Passant entre ses esclaves sidérés, Yue s’en alla. Bard, toujours encombré de son repas et de son sac, du se résoudre à la suivre, laissant une Io Ruh ébranlée agenouillée sous le soleil.

— Tu as pu aller à la clinique ? l’interrogea Yue d’un ton étonnamment neutre lorsqu’il la rattrapa.

À l’entendre, les quelques minutes précédentes ne l’affectait pas le moins du monde.

— Euh… Oui, je… Oui, Mestresse, se reprit-il. Le professeur Xhoga m’a accueilli et examiné en personne. Il m’a remis un compte-rendu pour vous.

— Qu’est-ce qu’il dit ?

— Pour résumer, ma forme draconique entame sa première mue et il faudrait que je maintienne cette forme quelques jours pour qu’elle se passe correctement. Vous n’y voyez pas d’inconvénient ?

— Non. Je vais seulement devoir payer quelqu’un pour faire tes corvées pendant que tu seras plus vraiment là, mais ton ancienne peau va rapporter beaucoup d’argent alors c’est pas grave.

— Vous saviez ?

— Quoi, que tu allais muer un jour ? Oui. Pas toi ?

— Je parle de la valeur de mes écailles une fois cristallisées.

— Je sais ce que vaut tout ce qui compose tes deux formes ; tes griffes, tes crocs, tes cheveux, tes os… Je suis obligée de connaitre le change en or de tout ce que je possède.

Un souvenir de ses jours d’écolier revint à Bard ; celui d’interminables tables de valeurs à l’usage des mestres qui, pour les plus exhaustives, exigeait un travail quotidien. À terme, elle permettait de faire état de la rentabilité d’un bien, fut-il matériel ou vivant. En pratique, l’entretien de ce genre de registres incombait aux intendants et autres hauts employés de maison, la plupart des nobles n’en étudiant les spécificités que pour la forme.
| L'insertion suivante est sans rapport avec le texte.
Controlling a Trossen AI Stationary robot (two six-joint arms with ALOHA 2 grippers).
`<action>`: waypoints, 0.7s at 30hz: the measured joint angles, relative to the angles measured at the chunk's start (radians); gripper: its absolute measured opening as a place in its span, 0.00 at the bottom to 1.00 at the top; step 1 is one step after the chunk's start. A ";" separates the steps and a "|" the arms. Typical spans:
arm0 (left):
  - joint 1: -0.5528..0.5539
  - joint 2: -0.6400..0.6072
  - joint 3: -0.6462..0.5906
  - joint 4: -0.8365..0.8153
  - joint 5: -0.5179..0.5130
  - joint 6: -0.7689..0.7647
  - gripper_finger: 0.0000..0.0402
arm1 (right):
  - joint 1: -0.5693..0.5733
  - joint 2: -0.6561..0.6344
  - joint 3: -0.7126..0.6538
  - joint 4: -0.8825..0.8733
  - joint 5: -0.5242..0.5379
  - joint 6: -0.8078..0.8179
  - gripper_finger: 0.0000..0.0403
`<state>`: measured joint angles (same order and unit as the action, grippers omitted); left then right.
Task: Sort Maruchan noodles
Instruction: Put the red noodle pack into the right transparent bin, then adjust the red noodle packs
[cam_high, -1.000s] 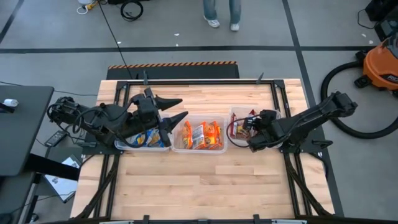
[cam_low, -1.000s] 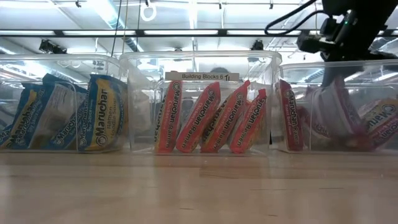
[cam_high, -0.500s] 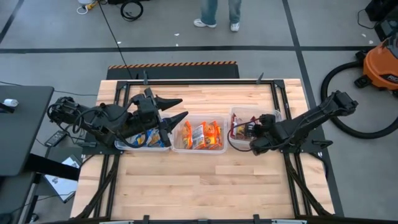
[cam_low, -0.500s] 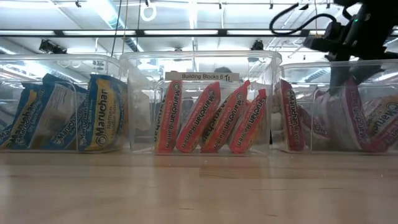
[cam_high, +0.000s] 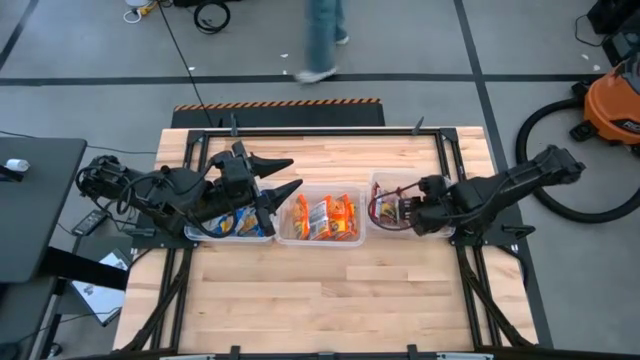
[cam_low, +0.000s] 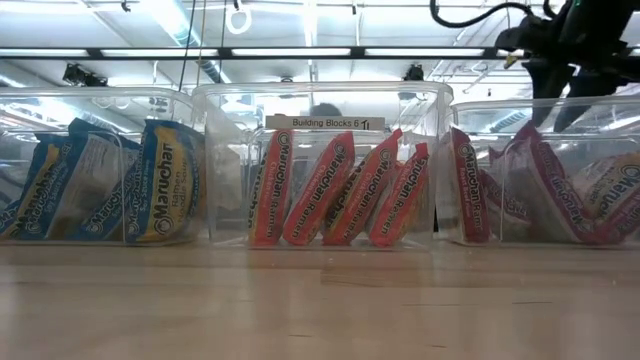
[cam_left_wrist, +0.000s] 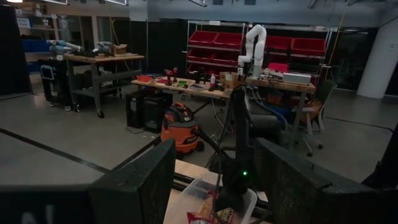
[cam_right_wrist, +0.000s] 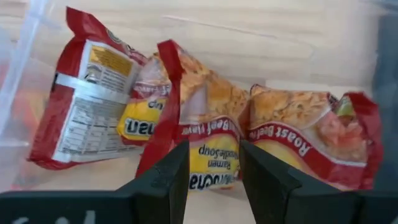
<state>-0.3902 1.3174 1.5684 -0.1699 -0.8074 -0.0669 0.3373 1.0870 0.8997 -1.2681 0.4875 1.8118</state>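
Observation:
Three clear bins stand in a row across the table's middle. The left bin holds blue-and-white noodle packets, the middle bin orange ones, and the right bin red ones. All the packets stand on edge and lean on one another. My right gripper hangs open just above the red packets, pointing steeply down, and touches none of them. It shows at the top right of the low view. My left gripper waits open and level above the left bin.
The near half of the wooden table is bare. An orange shop vacuum with its hose stands off the table's right side. A person walks on the floor beyond the far edge.
My right gripper has opened, let go of a red packet and risen out of the right bin, rolling at the wrist. The packet now stands among the other red ones. The person beyond the table has walked toward the left.

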 joint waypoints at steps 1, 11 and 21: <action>0.000 0.000 0.000 0.000 0.000 0.000 0.56 | -0.014 -0.004 0.000 -0.002 -0.009 -0.022 0.36; -0.006 0.005 0.001 0.003 0.000 -0.027 0.56 | -0.123 -0.011 0.000 0.059 -0.142 -0.310 0.36; -0.018 0.045 0.001 0.003 0.026 -0.026 0.56 | -0.179 -0.021 0.000 -0.128 -0.307 -0.583 0.36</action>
<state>-0.4081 1.3619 1.5696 -0.1669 -0.7815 -0.0929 0.1585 1.0659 0.8997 -1.3965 0.1808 1.2292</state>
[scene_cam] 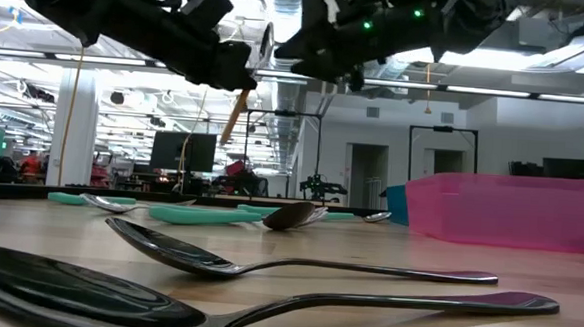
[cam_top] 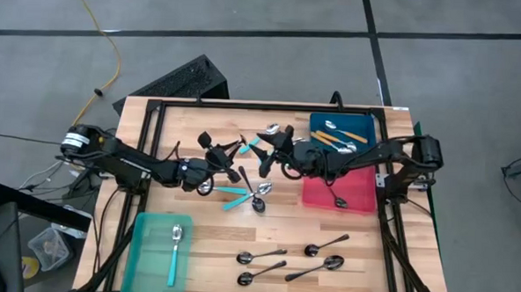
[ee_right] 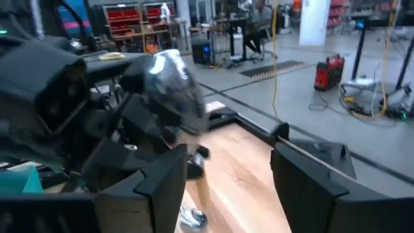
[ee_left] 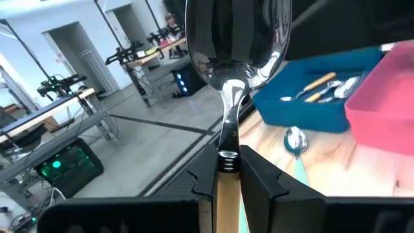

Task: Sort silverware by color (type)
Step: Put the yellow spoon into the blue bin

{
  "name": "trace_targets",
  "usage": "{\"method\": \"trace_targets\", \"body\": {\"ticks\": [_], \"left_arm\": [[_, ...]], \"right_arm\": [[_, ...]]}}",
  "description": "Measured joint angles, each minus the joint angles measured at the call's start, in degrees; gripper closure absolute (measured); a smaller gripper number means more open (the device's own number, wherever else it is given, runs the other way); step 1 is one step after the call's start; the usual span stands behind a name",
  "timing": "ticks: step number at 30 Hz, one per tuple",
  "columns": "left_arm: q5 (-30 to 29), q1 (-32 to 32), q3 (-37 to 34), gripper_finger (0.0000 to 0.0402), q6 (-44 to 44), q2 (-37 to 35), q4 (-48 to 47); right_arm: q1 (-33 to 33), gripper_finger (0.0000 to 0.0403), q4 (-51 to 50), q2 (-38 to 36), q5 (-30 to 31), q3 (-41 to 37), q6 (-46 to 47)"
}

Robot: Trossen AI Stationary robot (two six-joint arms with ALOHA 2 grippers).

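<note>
You have the table [cam_top: 266,230] part sorted: the blue bin [cam_top: 371,126] holds orange spoons, the pink bin [cam_top: 316,194] one dark spoon, the teal bin [cam_top: 150,256] one teal spoon. Four dark spoons [cam_top: 325,246] and a few teal spoons [cam_top: 234,192] are left loose. Your left gripper [ee_left: 228,184] is clamped on an orange spoon [ee_left: 233,84] mid-table, facing your spread, empty right gripper [ee_right: 226,184].

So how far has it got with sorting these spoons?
Partly done. The blue bin holds orange-handled spoons, the teal bin one teal spoon, the pink bin one dark spoon. The left gripper holds an orange-handled spoon, the open right gripper facing it. Teal spoons and dark spoons remain loose.
</note>
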Motion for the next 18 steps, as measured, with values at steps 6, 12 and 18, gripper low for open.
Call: {"method": "trace_targets", "body": {"ticks": [6,12,18], "left_arm": [[-0.86,0.0,0.01,0.0377,0.88,-0.2,0.64],[-1.01,0.0,0.03,0.0377,0.81,-0.22,0.65],[-1.56,0.0,0.03,0.0377,0.7,-0.22,0.28]], "right_arm": [[1.73,0.0124,-0.9,4.19,0.01,5.04,-7.01],[2.14,0.0101,-2.55,6.26,1.36,9.75,-9.51],[2.24,0.01,-5.82,6.15,3.89,11.57,-10.9]]}}
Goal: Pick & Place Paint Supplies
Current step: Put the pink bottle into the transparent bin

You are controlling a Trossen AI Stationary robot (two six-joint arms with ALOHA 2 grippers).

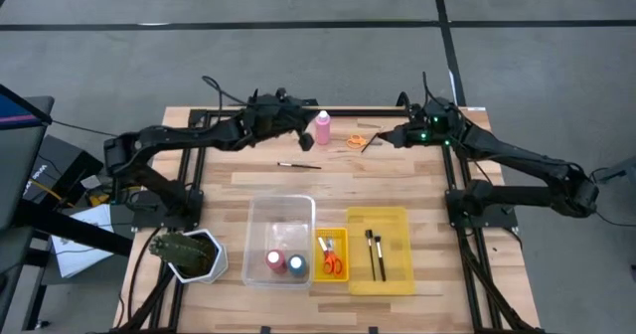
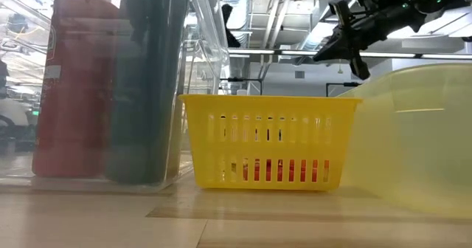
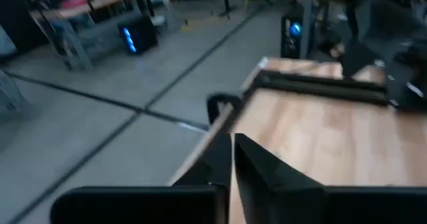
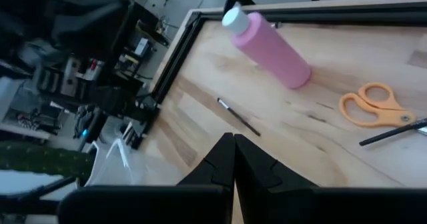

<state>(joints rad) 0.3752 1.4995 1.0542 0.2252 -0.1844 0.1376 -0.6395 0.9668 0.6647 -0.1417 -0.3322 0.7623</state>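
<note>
1. Grippers: left gripper (image 1: 306, 138) and right gripper (image 1: 390, 135) both clenched, empty, above the table's far edge.
2. Pink bottle (image 1: 322, 128) stands just beside my left gripper; a sideways nudge could topple it.
3. Scissors (image 1: 356, 140) and brush (image 1: 298, 165) lie loose nearby; I risk brushing them away.

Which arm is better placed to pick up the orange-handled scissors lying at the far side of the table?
Probably the right arm. Its shut end effector hovers right beside the orange-handled scissors. The left end effector, also shut, sits beyond the upright pink paint bottle.
</note>
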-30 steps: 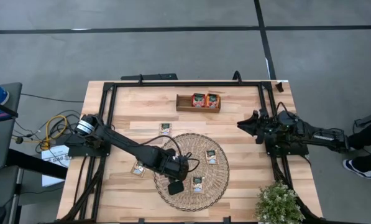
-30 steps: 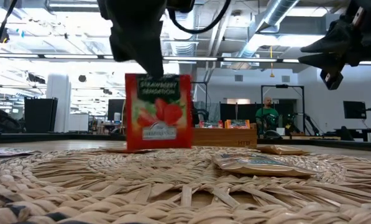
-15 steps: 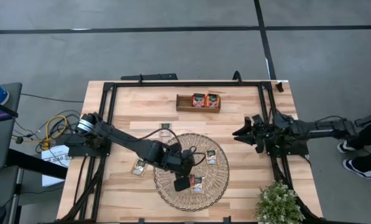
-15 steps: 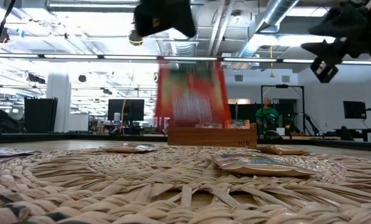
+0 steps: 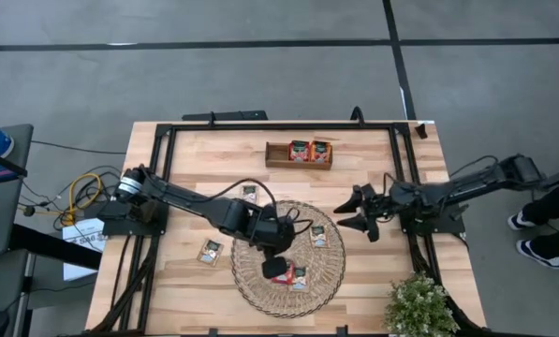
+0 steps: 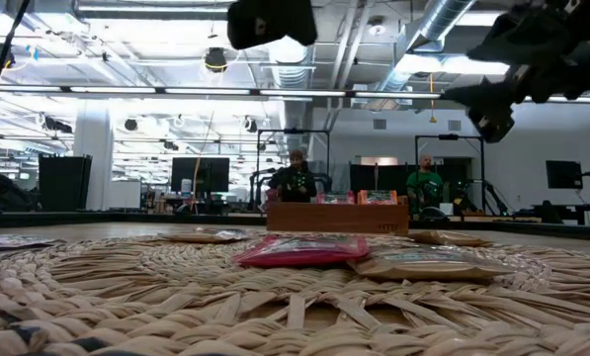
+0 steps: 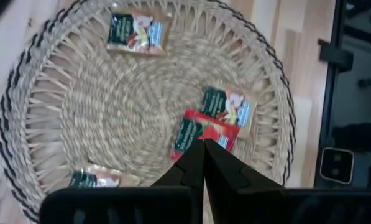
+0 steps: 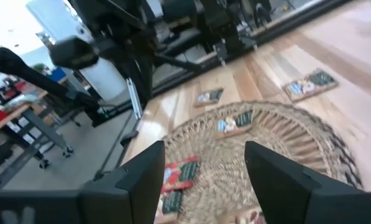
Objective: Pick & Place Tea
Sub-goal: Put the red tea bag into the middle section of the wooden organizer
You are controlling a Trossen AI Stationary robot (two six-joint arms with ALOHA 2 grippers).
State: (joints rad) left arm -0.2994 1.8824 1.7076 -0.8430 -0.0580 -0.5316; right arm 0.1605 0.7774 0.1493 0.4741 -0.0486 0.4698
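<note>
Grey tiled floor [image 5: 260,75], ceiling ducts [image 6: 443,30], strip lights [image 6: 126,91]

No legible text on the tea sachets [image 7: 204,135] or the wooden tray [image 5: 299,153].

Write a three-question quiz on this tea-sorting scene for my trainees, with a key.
1. True or false: the left gripper holds a sachet.
2. The red sachet below that gripper lies on: A) the wooden tray, B) the woven mat, C) bare table.
3. How many sachets are in the wooden tray?

Key: 1. False: it is shut on nothing. 2. B, partly overlapping a cream sachet. 3. Two.
</note>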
Léopold Makara comptait parmi ceux qui n’aimaient pas déléguer. Il s’occupait personnellement et exclusivement des finances de Yue aussi bien que des siennes propres et exigeait de la fillette qu’elle s’investît dans ce processus, notamment en faisant le compte de ses dépenses courantes et en prenant connaissance de celles dont il prenait l’initiative pour elle.

— Ma clef, exigea Yue.

Bard tira prestement le bijou de sa poche pour le lui rendre. Le pendentif retrouva sa place sous son col.

— Tu devrais aller préparer ta stalle pour cette nuit. Tu vas y dormir, j’ai trop chaud la nuit pour avoir un vulcanien qui fait cheminée à dix pas de mon lit.